This decision is uncorrected and subject to revision before publication in the Official Reports.
Kemar Holness, et al., Plaintiffs-Respondents,
v
421 Kent Development, LLC, et al., Defendants-Respondents.
421 Kent Development, LLC, et al., Third-Party Plaintiffs-Respondents,
Alabama Iron Works Corp., Third-Party Defendant-Respondent.
421 Kent Development, LLC, et al., Second Third-Party Plaintiffs-Respondents,
Universal Services Group, Ltd., Second Third-Party Defendant-Appellant-Respondent, Creative Environmental Solutions Corp., Second Third-Party Defendant-Respondent.

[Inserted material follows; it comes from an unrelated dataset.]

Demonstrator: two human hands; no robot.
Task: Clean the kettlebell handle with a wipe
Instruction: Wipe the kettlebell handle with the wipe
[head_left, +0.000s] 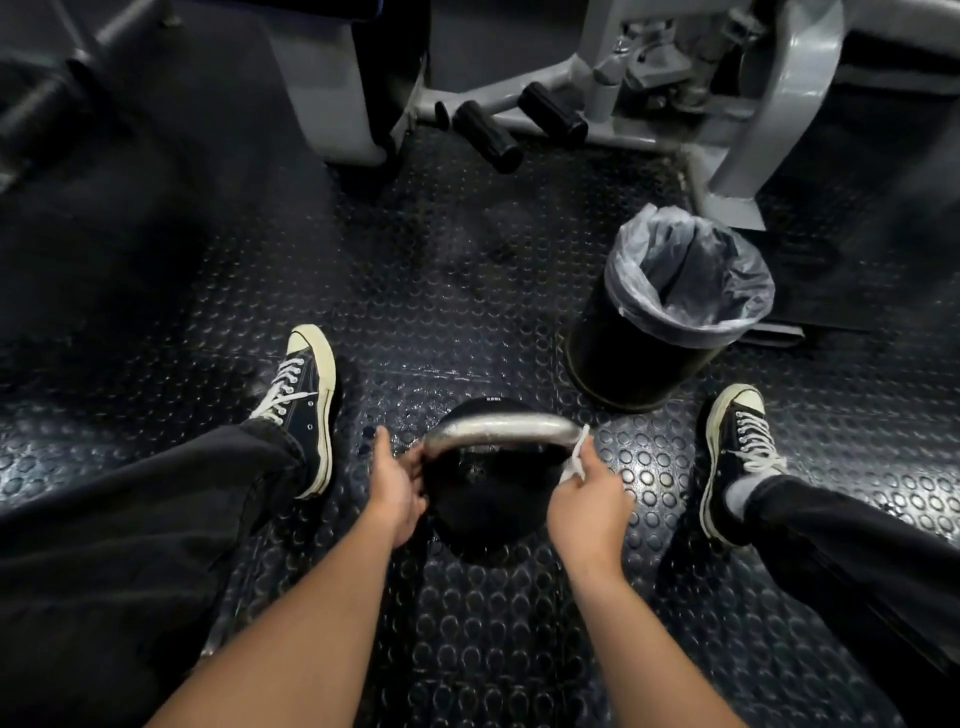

Universal Services Group, Ltd., Third Third-Party Plaintiff-Appellant-Respondent,
Centrifugal Associates Group, LLC, Third Third-Party Defendant-Respondent. Centrifugal Associates Group, LLC, Fourth Third-Party Plaintiff-Respondent,
J&Z Mechanical Construction Corp., Fifth Third-Party Plaintiff-Respondent,
Metropolis HVAC Contractors, Inc., Fifth Third-Party Defendant-Respondent-Appellant.
Decided and Entered: April 02, 2026
Index No. 152092/16|Appeal No. 6254|Case No. 2025-00719|
Before: Manzanet-Daniels, J.P., Mendez, Pitt-Burke, Higgitt, Hagler, JJ.
McMahon, Martine & Gallagher, LLP, Brooklyn (Eartha Abigail JN. Batiste of counsel), for appellant-respondent.
Congdon, Flaherty, O'Callaghan, Fishlinger & Pavlides, Uniondale (Michael T. Reagan of counsel), for respondent-appellant.
Traub Lieberman Straus & Shrewsberry LLP, White Plains (Timothy G. McNamara of counsel), for 421 Kent Development LLC, XIN Development and Wonder Works Construction Corp., respondents.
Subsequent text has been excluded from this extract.